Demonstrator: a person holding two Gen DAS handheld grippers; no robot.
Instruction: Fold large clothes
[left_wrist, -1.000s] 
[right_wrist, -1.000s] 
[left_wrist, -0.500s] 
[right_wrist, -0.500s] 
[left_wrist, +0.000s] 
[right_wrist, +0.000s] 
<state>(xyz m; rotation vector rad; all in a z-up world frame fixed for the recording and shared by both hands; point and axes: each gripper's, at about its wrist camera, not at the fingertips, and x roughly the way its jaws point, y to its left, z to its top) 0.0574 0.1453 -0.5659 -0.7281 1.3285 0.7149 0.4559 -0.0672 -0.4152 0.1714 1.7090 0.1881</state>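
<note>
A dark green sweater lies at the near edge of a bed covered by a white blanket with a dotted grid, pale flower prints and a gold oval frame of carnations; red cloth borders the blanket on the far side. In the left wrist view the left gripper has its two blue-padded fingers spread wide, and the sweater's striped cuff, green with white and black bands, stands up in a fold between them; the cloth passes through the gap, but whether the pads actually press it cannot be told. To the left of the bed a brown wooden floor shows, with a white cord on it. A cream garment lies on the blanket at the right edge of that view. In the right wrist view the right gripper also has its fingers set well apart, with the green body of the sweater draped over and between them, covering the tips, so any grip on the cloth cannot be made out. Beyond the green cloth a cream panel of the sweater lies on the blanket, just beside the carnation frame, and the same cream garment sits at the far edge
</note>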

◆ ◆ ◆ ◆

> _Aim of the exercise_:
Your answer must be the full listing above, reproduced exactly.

> _Worked solution_:
Demonstrator: a person holding two Gen DAS handheld grippers; no robot.
Instruction: Fold large clothes
[left_wrist, -1.000s] 
[right_wrist, -1.000s] 
[left_wrist, -0.500s] 
[right_wrist, -0.500s] 
[left_wrist, +0.000s] 
[right_wrist, +0.000s] 
<state>(xyz m; rotation vector rad; all in a z-up world frame fixed for the recording and shared by both hands; point and axes: each gripper's, at about its wrist camera, not at the fingertips, and x roughly the way its jaws point, y to its left, z to its top) 0.0574 0.1453 -0.5659 -0.7281 1.3285 0.7149 0.4559 -0.0672 -0.4152 0.1714 1.7090 0.1881</state>
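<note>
A dark green sweater lies at the near edge of a bed covered by a white blanket with a dotted grid, pale flower prints and a gold oval frame of carnations; red cloth borders the blanket on the far side. In the left wrist view the left gripper has its two blue-padded fingers spread wide, and the sweater's striped cuff, green with white and black bands, stands up in a fold between them; the cloth passes through the gap, but whether the pads actually press it cannot be told. To the left of the bed a brown wooden floor shows, with a white cord on it. A cream garment lies on the blanket at the right edge of that view. In the right wrist view the right gripper also has its fingers set well apart, with the green body of the sweater draped over and between them, covering the tips, so any grip on the cloth cannot be made out. Beyond the green cloth a cream panel of the sweater lies on the blanket, just beside the carnation frame, and the same cream garment sits at the far edge
</note>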

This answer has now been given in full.